**WHAT NEEDS TO BE DONE:**
Pictures aside, every line of the listing should be given again exactly.

**EXERCISE DATA:**
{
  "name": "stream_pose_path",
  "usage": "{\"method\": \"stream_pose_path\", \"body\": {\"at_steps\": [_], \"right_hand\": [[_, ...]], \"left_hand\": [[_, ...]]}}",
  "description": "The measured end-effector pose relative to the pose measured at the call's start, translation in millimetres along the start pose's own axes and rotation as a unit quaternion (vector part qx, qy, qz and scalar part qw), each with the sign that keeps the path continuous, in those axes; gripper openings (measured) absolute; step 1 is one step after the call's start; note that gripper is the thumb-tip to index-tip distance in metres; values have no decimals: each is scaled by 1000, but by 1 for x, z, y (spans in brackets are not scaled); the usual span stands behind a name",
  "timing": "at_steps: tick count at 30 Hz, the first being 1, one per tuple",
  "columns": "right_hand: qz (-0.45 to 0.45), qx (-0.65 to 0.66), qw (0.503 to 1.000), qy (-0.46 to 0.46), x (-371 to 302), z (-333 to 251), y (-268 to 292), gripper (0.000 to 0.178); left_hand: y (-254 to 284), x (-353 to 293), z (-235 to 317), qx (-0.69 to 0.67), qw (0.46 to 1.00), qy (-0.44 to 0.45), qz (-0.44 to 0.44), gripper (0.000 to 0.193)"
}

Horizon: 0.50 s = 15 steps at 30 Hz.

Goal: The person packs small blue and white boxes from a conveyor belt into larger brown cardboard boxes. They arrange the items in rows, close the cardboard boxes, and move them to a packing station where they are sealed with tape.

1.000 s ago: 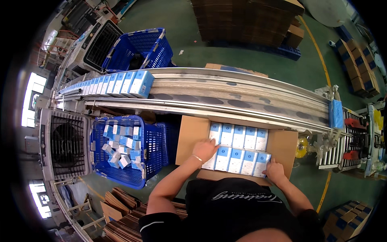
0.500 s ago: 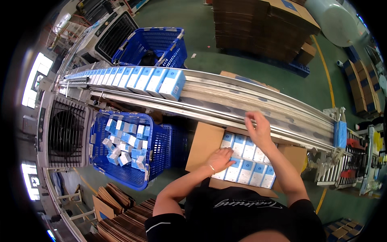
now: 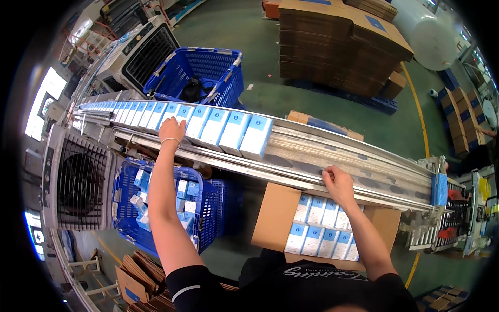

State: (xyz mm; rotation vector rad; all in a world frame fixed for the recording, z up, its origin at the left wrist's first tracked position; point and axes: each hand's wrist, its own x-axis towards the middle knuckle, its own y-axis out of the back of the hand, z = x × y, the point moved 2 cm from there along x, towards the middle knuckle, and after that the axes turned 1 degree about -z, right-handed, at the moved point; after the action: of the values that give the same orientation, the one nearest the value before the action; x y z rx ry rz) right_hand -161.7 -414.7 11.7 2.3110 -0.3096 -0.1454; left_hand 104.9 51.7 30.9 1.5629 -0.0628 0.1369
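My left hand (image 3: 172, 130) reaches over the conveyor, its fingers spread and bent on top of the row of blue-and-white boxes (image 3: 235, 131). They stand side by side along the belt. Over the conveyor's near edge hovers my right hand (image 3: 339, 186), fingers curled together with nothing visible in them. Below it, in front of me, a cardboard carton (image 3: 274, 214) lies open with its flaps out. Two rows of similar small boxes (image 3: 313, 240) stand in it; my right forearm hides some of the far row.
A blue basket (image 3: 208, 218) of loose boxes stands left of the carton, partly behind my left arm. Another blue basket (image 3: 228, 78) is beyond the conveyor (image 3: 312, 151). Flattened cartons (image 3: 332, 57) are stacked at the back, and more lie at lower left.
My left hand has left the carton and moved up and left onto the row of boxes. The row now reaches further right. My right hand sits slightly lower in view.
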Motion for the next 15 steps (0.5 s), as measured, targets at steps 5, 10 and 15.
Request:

**OUTPUT FOR THIS EXERCISE:**
{
  "name": "stream_pose_path",
  "usage": "{\"method\": \"stream_pose_path\", \"body\": {\"at_steps\": [_], \"right_hand\": [[_, ...]], \"left_hand\": [[_, ...]]}}",
  "description": "The measured end-effector pose relative to the pose measured at the call's start, translation in millimetres along the start pose's own axes and rotation as a unit quaternion (vector part qx, qy, qz and scalar part qw), each with the sign that keeps the path continuous, in those axes; gripper openings (measured) absolute; step 1 is one step after the call's start; note that gripper is the thumb-tip to index-tip distance in metres; values have no decimals: each is scaled by 1000, but by 1 for x, z, y (spans in brackets are not scaled); the usual span stands behind a name",
  "timing": "at_steps: tick count at 30 Hz, the first being 1, one per tuple",
  "columns": "right_hand: qz (-0.45 to 0.45), qx (-0.65 to 0.66), qw (0.503 to 1.000), qy (-0.46 to 0.46), x (-371 to 302), z (-333 to 251), y (-268 to 292), gripper (0.000 to 0.178); left_hand: y (-254 to 284), x (-353 to 293), z (-235 to 317), qx (-0.69 to 0.67), qw (0.46 to 1.00), qy (-0.44 to 0.45), qz (-0.44 to 0.44), gripper (0.000 to 0.193)"
}

Horizon: 0.50 s = 15 steps at 30 Hz.

Goal: The person packs small blue and white boxes from a conveyor belt into larger brown cardboard boxes. They arrange the items in rows, close the cardboard boxes, and move them to a packing station where they are sealed with tape.

1.000 s ago: 
0.500 s ago: 
now: 

State: (xyz mm; rotation vector rad; all in a world frame fixed for the recording, z up, its origin at the left wrist's first tracked position; point and axes: each hand's wrist, its own x-axis towards the middle knuckle, its own y-axis out of the back of the hand, z = x × y, the point moved 2 cm from there along x, towards the middle knuckle, and after that the axes turned 1 degree about -z, right-handed, at the moved point; after the action: of the values that give the same orientation, the one nearest the value before the action; x y z rx ry rz) right_hand -161.7 -414.7 11.7 2.3110 -0.3096 -0.1454; left_hand 104.9 51.7 30.9 1.5629 -0.0628 0.1369
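My left hand (image 3: 172, 130) reaches over the conveyor, its fingers spread and bent on top of the row of blue-and-white boxes (image 3: 235, 131). They stand side by side along the belt. Over the conveyor's near edge hovers my right hand (image 3: 339, 186), fingers curled together with nothing visible in them. Below it, in front of me, a cardboard carton (image 3: 274, 214) lies open with its flaps out. Two rows of similar small boxes (image 3: 313, 240) stand in it; my right forearm hides some of the far row.
A blue basket (image 3: 208, 218) of loose boxes stands left of the carton, partly behind my left arm. Another blue basket (image 3: 228, 78) is beyond the conveyor (image 3: 312, 151). Flattened cartons (image 3: 332, 57) are stacked at the back, and more lie at lower left.
My left hand has left the carton and moved up and left onto the row of boxes. The row now reaches further right. My right hand sits slightly lower in view.
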Motion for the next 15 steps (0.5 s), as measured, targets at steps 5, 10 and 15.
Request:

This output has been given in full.